### Data section:
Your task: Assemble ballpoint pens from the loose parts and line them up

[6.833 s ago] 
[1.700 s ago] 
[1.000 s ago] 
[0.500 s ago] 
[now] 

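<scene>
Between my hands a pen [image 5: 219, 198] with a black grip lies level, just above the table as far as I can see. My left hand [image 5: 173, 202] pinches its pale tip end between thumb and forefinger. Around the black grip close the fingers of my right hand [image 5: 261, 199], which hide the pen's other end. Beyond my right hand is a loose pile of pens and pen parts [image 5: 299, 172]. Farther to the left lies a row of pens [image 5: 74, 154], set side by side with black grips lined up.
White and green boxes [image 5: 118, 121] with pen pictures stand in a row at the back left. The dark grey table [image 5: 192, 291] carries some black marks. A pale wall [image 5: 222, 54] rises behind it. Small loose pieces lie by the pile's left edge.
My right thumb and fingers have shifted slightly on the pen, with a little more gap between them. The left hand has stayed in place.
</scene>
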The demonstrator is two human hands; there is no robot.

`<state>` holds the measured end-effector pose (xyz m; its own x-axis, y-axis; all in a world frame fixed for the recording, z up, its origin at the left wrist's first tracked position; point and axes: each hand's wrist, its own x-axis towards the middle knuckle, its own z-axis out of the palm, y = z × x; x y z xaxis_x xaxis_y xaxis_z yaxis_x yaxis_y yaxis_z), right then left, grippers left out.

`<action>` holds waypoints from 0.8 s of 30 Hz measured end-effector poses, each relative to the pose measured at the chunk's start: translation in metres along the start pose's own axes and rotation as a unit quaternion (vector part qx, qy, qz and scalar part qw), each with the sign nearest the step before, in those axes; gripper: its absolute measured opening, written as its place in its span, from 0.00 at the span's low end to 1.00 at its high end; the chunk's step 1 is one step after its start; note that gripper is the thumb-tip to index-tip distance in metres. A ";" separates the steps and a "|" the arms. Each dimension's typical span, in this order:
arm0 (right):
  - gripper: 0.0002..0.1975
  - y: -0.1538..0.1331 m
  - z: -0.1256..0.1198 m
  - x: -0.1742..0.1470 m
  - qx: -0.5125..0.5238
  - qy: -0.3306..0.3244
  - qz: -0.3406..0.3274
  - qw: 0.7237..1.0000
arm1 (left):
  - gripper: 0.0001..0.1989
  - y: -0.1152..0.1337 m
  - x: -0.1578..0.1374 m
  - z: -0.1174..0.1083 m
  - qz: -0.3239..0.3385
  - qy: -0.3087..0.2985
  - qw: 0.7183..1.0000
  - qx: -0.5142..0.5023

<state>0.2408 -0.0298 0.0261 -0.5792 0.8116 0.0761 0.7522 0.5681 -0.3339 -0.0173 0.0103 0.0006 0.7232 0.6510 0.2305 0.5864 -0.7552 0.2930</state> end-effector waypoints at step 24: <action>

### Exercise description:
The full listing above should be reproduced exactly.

### Reply to the exercise:
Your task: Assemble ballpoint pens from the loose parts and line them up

[6.833 s ago] 
[1.700 s ago] 
[1.000 s ago] 
[0.500 s ago] 
[now] 

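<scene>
Between my hands a pen [image 5: 219, 198] with a black grip lies level, just above the table as far as I can see. My left hand [image 5: 173, 202] pinches its pale tip end between thumb and forefinger. Around the black grip close the fingers of my right hand [image 5: 261, 199], which hide the pen's other end. Beyond my right hand is a loose pile of pens and pen parts [image 5: 299, 172]. Farther to the left lies a row of pens [image 5: 74, 154], set side by side with black grips lined up.
White and green boxes [image 5: 118, 121] with pen pictures stand in a row at the back left. The dark grey table [image 5: 192, 291] carries some black marks. A pale wall [image 5: 222, 54] rises behind it. Small loose pieces lie by the pile's left edge.
My right thumb and fingers have shifted slightly on the pen, with a little more gap between them. The left hand has stayed in place.
</scene>
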The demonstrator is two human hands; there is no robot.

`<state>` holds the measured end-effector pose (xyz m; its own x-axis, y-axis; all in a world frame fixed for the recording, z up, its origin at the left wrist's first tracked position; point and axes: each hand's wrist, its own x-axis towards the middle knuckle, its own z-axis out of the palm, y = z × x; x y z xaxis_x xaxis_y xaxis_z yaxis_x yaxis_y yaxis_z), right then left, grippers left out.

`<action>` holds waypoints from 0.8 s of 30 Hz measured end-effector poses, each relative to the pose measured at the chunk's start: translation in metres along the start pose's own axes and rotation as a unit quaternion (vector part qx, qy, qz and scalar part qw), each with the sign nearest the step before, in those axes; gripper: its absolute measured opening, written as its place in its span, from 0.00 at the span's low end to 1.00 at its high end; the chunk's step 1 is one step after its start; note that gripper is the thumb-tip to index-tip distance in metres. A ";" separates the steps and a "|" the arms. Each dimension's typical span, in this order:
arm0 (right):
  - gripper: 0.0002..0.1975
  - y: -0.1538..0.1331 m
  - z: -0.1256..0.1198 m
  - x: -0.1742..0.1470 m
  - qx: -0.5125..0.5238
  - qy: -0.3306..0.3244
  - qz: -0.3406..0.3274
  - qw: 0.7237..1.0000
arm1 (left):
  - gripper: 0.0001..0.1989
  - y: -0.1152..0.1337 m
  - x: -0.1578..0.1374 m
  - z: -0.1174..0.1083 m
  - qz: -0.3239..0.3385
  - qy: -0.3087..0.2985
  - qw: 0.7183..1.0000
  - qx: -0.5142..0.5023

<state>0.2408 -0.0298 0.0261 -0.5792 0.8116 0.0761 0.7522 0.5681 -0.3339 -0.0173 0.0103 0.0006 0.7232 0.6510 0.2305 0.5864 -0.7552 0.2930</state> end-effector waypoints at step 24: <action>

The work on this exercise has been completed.